#### Problem details:
In the data that follows, find the line with "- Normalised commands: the"; transcribe it, every later line up to the one with "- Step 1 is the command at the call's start", and that line as well, exactly and with no others.

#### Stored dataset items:
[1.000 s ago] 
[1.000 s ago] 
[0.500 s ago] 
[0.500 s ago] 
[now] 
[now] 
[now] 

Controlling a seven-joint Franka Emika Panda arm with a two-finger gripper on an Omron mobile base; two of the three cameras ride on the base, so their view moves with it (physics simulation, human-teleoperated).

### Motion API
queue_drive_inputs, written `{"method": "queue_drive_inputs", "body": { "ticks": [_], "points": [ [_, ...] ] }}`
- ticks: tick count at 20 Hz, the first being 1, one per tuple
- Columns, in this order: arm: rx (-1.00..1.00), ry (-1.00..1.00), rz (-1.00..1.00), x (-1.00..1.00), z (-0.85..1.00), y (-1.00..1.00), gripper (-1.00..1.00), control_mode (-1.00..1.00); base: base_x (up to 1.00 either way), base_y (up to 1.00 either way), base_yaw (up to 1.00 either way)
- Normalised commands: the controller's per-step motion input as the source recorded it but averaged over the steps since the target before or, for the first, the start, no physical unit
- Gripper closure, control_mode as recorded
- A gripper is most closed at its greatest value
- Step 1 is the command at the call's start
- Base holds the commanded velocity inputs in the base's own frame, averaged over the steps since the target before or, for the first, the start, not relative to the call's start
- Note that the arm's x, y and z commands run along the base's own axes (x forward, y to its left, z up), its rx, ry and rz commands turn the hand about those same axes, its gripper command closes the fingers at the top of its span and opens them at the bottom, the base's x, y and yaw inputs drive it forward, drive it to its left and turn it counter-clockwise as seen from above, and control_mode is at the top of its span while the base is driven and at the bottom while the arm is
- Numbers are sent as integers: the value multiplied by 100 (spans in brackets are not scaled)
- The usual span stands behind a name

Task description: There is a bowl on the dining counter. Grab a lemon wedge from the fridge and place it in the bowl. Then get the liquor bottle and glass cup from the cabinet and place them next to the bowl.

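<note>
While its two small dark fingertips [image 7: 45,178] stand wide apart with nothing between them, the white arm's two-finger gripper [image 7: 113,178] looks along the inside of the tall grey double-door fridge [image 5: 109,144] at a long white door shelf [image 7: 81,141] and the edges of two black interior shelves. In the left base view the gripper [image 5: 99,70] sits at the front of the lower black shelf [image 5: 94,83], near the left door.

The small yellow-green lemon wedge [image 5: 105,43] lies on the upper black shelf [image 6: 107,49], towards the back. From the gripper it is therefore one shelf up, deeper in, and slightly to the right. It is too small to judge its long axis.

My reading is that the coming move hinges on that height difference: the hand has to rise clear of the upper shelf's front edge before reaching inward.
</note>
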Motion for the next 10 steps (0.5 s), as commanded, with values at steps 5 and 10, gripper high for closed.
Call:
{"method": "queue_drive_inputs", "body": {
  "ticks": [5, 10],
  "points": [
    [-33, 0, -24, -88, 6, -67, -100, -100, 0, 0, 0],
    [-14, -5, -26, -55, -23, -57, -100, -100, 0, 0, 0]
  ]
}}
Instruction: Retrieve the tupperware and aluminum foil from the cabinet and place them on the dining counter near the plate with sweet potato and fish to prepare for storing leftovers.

#### The answer:
- Normalised commands: the controller's per-step motion input as the source recorded it but averaged over the steps since the target before or, for the first, the start, no physical unit
- Gripper closure, control_mode as recorded
- A gripper is most closed at its greatest value
- Step 1 is the command at the call's start

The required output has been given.